Etherium and Ether. What You Need to Know Before Investing in ETH

In common parlance, “ether” and “ethereum” have become synonymous, although they are not the same thing. 

Etherium is a complex, decentralised application platform based on blockchain technology. In simple terms, Etherium is a large open-source database available to all. The official website of the platform is ethereum.org. 

Ether (ether, stock ticker ETH) is a token inextricably linked to Ethereum. Specifically, ether is received as a reward by the operators (miners) who keep the network running. Ether is often referred to by the term “cryptocurrency,” although it is more correct to refer to it as a token that gives the right to use the services that are provided in the Ethereum platform.



How the Ethereum Network Works?

Bitcoin and ether are both blockchain-based. Both BTC and ETH appear as a result of mining – computer operations necessary to keep the blockchain (blockchain) network running. Each block in the Ethereum network has a unique 64-digit code, and stores so-called “transactions” – facts about the interactions in the network. 

Before a block can be written into the public Ethereum network, it must be verified, which is done by miners. Mining uses the principle known as Proof-of-work. It involves resource-intensive, time-consuming calculations, the result of which is easy to verify. Therefore, the network is fast and virtually impossible to hack.

However, Ethereum developers plan to use the alternative principle of Proof Of Stake, which requires less energy, makes mining more accessible and gives more opportunities for scaling. The transition to Proof-of-Stake (PoS) will mark the arrival of Ethereum 2.0, but when that will happen is still (at the time of writing) unknown, they say – in 2022.

 

What are Smart Contracts, Advantages and Disadvantages

They are more like computer programs than contracts in the usual sense. Smart contracts allow people to create and run their own decentralised applications. 

Imagine that a dApp is the interface of a website and a smart contract is the server side of it.
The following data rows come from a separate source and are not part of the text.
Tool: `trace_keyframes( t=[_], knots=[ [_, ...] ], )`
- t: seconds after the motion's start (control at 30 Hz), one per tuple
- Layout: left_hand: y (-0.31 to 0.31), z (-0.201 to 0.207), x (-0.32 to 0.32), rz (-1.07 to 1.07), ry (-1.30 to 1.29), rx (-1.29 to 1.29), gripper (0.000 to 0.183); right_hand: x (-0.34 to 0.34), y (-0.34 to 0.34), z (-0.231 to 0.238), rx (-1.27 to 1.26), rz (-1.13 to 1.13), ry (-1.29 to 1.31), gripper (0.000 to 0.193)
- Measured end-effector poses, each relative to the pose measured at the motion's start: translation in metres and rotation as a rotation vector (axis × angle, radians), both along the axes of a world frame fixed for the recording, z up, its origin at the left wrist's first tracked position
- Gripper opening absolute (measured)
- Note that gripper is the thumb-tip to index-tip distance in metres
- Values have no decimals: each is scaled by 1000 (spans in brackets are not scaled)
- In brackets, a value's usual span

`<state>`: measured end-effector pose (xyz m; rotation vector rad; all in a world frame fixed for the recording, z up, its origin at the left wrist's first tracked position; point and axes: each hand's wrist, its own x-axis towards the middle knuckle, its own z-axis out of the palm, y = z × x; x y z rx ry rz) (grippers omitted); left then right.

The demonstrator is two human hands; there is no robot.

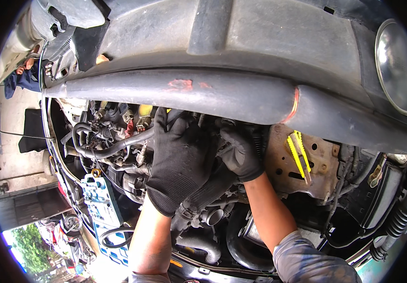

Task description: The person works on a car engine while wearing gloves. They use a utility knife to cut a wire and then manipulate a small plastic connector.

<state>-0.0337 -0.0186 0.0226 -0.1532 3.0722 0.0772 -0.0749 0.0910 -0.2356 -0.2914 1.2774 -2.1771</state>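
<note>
Both my hands wear black knit gloves and reach into a car's engine bay, under the edge of a long black plastic panel (241, 96). My left hand (182, 158) lies back upward, its fingers bent down among the engine parts; the fingertips are hidden. Close beside it on the right, my right hand (242, 153) is closed with curled fingers. What either hand grips is out of sight. A dark hose (114, 150) runs left from beside my left hand. To the right of my right hand, a yellow and black utility knife (299, 155) rests on a rusty brown metal tray (279, 165).
A blue tool case (102, 203) sits at the left edge of the bay. Below my wrists are an open pipe end (212, 216) and a thick black hose (239, 245). Another person's hands (25, 66) show at far left. A corrugated black tube (399, 219) stands at right.
</note>
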Motion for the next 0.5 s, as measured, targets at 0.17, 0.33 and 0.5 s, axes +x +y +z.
trace_keyframes(
  t=[0.17,0.33,0.5],
  knots=[
    [-2,3,3,-13,-29,-16,37,-4,3,33,19,71,142,47],
    [0,5,1,-35,-72,-47,47,-6,10,39,-202,154,-77,67],
    [-2,2,4,-73,1,-86,55,-8,8,57,-294,73,-196,49]
  ],
)
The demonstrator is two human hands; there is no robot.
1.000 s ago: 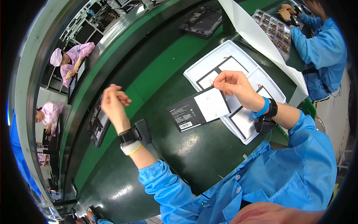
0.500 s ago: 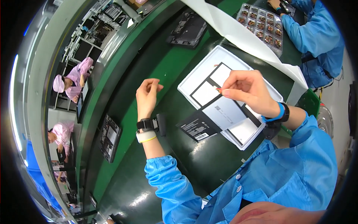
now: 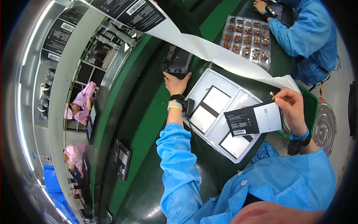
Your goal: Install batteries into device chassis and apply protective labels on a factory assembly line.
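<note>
My right hand [image 3: 292,108] pinches a flat battery [image 3: 240,121] near its short coloured wires and small white connector [image 3: 272,94]. The battery hangs tilted over the right end of a white tray [image 3: 194,84], its black labelled part and silver-grey part facing up. Stretched out to the far side, my left hand [image 3: 176,83] has thumb and fingers spread at the near edge of a black device housing [image 3: 178,61] on the green belt. Its fingertips seem to touch that edge; a firm grip cannot be made out. More flat batteries [image 3: 210,108] lie in the tray.
White sheeting [image 3: 197,44] stretches across behind the tray. A clear compartment box [image 3: 246,41] of small parts stands by a blue-sleeved co-worker [image 3: 313,41]. Another open device [image 3: 122,159] rests on the belt. A green bin [image 3: 309,108] is at the right.
My left hand has reached away to the black housing, its fingers spreading. My right hand has carried the battery rightward, turning it flatter to view. The whole view has shifted.
</note>
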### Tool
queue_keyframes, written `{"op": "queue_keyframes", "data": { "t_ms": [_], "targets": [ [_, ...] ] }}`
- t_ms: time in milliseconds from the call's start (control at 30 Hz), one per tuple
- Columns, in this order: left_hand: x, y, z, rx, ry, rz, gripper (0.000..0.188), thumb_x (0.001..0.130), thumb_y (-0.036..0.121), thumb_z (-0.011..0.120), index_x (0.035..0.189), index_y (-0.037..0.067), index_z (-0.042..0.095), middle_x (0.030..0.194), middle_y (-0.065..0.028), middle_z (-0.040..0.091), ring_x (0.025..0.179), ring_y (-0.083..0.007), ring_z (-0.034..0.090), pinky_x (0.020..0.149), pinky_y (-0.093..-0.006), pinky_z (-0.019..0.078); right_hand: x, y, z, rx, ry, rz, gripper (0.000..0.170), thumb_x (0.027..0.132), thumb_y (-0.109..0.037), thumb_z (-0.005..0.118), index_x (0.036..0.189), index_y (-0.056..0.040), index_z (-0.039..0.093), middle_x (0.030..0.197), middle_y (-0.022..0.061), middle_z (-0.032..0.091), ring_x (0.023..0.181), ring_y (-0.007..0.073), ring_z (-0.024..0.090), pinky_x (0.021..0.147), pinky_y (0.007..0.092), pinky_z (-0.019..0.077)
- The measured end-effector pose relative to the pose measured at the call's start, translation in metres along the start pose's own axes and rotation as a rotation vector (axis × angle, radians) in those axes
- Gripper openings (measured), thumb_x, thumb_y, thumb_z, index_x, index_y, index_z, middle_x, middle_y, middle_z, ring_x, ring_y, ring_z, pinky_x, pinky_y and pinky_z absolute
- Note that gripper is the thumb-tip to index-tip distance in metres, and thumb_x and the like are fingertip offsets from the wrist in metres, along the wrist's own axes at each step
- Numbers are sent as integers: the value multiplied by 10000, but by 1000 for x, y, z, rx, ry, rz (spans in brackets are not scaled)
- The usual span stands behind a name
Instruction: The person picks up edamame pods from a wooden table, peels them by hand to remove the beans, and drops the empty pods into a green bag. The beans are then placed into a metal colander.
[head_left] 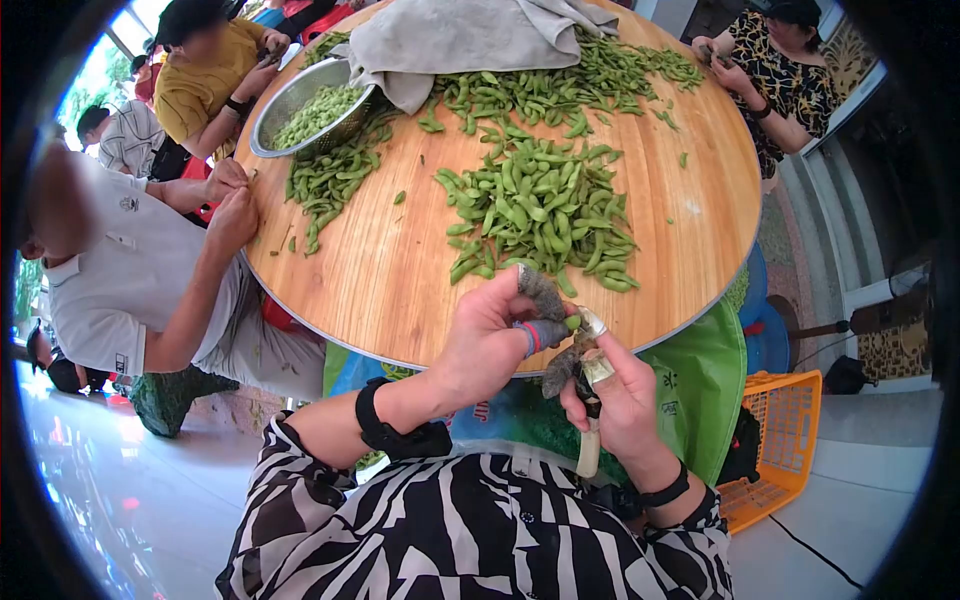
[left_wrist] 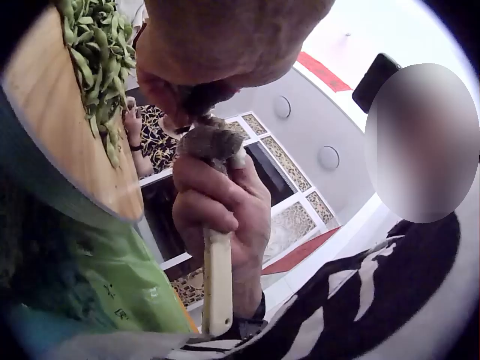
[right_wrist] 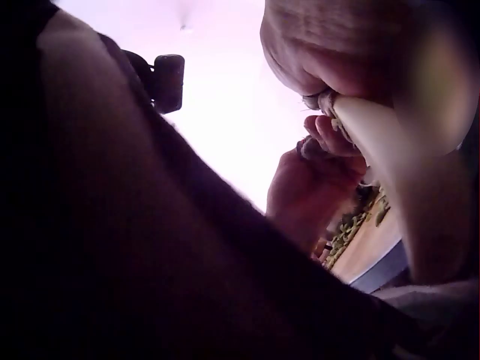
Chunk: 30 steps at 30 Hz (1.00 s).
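Note:
My left hand (head_left: 485, 340) pinches a small green soybean pod (head_left: 573, 322) between its fingertips, just past the table's near edge. Grey cloth covers (head_left: 541, 292) wrap some fingers, and a pink and blue band circles another. Close beside it, my right hand (head_left: 628, 405) grips a tool with a pale flat handle (left_wrist: 218, 281); the handle points down out of the fist and has a hole near its end. The fingers hide the tool's working end. In the right wrist view the pale handle (right_wrist: 382, 142) looms blurred below the right hand. A heap of pods (head_left: 540, 205) lies beyond both hands.
On the round wooden table (head_left: 690, 215) stand a metal colander (head_left: 262, 125) of shelled beans and a grey cloth (head_left: 460, 50) over more pods. A green bag (head_left: 700, 385) hangs at the near edge, beside an orange crate (head_left: 785, 430). Other people sit around the table.

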<state>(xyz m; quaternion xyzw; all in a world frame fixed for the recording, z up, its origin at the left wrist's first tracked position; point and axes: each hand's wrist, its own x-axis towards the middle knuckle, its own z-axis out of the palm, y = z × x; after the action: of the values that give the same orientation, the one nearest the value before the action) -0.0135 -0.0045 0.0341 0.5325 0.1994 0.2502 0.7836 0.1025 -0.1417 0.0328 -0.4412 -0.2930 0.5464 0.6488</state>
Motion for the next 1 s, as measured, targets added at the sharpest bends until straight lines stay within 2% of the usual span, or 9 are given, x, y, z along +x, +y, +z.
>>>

Smart contracts are stored in the Ethereum blockchain, and if certain conditions are met, they can execute on their own. 

Once a user adds his dApp to the network, it cannot be deleted because the network cannot be edited and controlled by a single participant. This can be a disadvantage for those who want to use Ethereum.

On the other hand, smart contracts allow anonymity and fight censorship by governments and dependence on third parties. This could be an advantage.

Is it Worth to Invest in ETH?

Ether is the cryptocurrency of the Ethereum network, which is the “fuel that powers the network. Anyone can: 

  • Invest in the Ethereum network by buying ether on a cryptocurrency exchange for long-term holding.
  • Buy and sell ethers, earning from speculation.

In 2015, one ether was worth less than a dollar; in 2021, it was trading above 4,000. 

The great demand for ETH has led to a boom in NFT, the non-interchangeable tokens used to sell works of art and other unique works. Artists, for example, are making millions of dollars transferring their paintings to blockchain using NFT because the format:

  • Contains proof of ownership
  • Serves as a secure form of storage

 

Conclusion

Despite the positive news and the fact that the ETH/USD exchange rate is showing impressive growth in history, it does not mean that you need to urgently buy ether for the entire amount available. Past performance does not guarantee the continuation of the future trend. Also, the Ethereum network has rapidly developing competitors – PolkaDot, Cardano and others.